**DIRECTIONS:**
Each line from the one with "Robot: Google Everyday" through the last line of the material is to be printed exactly; no other line and no picture belongs in the copy.

BEGIN PROVIDED MATERIAL

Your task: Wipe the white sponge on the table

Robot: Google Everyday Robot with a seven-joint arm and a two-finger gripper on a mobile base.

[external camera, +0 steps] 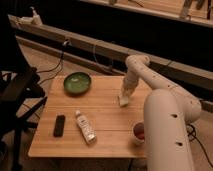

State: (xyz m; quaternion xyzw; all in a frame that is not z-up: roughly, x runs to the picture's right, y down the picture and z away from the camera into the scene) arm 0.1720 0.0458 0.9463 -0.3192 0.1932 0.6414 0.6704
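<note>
So the arm reaches in from the right side and bends down over the tabletop (105,107), with the gripper (125,96) pointed straight down at the right-center of the wood. Right under it is the white sponge (123,101), a small off-white pad lying on the planks, and the gripper looks pressed right onto it. I can't tell how the gripper is set on it, the end of the arm just blends into the pad from this angle.

Rest of the layout: a green bowl (77,82) sits near the back left of the tabletop, well apart from the sponge. A white bottle (85,126) lies on its side toward the front, roughly middle-left, angled so one end points to the front edge. Just left of that is a flat black thing (59,125), maybe a remote or a phone, can't say which. A white cup (139,132) with something red in it stands near the front right, partly tucked behind the robot's big white arm segment (167,132), which fills the lower right of the view.

Off to the left there's a dark office chair (20,95) beside the tabletop.
</note>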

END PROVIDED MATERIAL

**ANSWER TO THIS PROBLEM:**
Robot: Google Everyday Robot with a seven-joint arm and a two-finger gripper on a mobile base.

[external camera, +0 steps] 

State: (xyz m; quaternion xyzw; all in a frame that is not z-up: roughly, x runs to the picture's right, y down the picture and z away from the camera into the scene) arm 0.1720 0.0458 0.9463 -0.3192 0.1932 0.6414 0.6704
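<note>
So the arm reaches in from the right side and bends down over the tabletop (105,107), with the gripper (125,96) pointed straight down at the right-center of the wood. Right under it is the white sponge (123,101), a small off-white pad lying on the planks, and the gripper looks pressed right onto it. I can't tell how the gripper is set on it, the end of the arm just blends into the pad from this angle.

Rest of the layout: a green bowl (77,82) sits near the back left of the tabletop, well apart from the sponge. A white bottle (85,126) lies on its side toward the front, roughly middle-left, angled so one end points to the front edge. Just left of that is a flat black thing (59,125), maybe a remote or a phone, can't say which. A white cup (139,132) with something red in it stands near the front right, partly tucked behind the robot's big white arm segment (167,132), which fills the lower right of the view.

Off to the left there's a dark office chair (20,95) beside the tabletop.
</note>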

The output has been given in full.